YOUR TASK
Reproduce every record exactly as written.

GIVEN DATA
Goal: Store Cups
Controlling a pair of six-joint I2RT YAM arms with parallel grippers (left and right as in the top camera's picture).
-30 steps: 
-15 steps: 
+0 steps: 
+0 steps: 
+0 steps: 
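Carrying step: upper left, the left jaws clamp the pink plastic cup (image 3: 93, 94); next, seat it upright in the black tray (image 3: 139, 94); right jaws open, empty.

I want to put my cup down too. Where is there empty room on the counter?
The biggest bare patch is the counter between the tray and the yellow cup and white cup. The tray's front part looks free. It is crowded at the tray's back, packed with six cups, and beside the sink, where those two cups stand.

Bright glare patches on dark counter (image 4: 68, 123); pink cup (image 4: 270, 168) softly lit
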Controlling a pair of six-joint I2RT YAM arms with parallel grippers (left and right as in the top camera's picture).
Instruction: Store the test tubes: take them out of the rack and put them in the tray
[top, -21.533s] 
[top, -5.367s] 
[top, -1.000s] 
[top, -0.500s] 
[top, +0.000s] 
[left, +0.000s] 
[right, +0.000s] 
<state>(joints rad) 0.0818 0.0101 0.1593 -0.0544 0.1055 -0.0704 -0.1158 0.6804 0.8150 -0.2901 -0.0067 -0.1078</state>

SOLUTION TO THE PROBLEM
Goal: Store Cups
Controlling a pair of six-joint I2RT YAM arms with parallel grippers (left and right as in the top camera's picture).
-30 steps: 
-15 steps: 
+0 steps: 
+0 steps: 
+0 steps: 
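Carrying step: upper left, the left jaws clamp the pink plastic cup (image 3: 93, 94); next, seat it upright in the black tray (image 3: 139, 94); right jaws open, empty.

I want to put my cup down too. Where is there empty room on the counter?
The biggest bare patch is the counter between the tray and the yellow cup and white cup. The tray's front part looks free. It is crowded at the tray's back, packed with six cups, and beside the sink, where those two cups stand.

Bright glare patches on dark counter (image 4: 68, 123); pink cup (image 4: 270, 168) softly lit
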Controlling a pair of six-joint I2RT YAM arms with parallel grippers (left and right as in the top camera's picture).
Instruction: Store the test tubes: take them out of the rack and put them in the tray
[top, -21.533s] 
[top, -5.367s] 
[top, -1.000s] 
[top, -0.500s] 
[top, +0.000s] 
[left, +0.000s] 
[right, +0.000s] 
<state>(joints rad) 0.0818 0.0101 0.1593 -0.0544 0.1055 -0.0704 -0.1158 0.6804 0.8150 -0.2901 -0.0067 -0.1078</state>

With this, the answer is complete.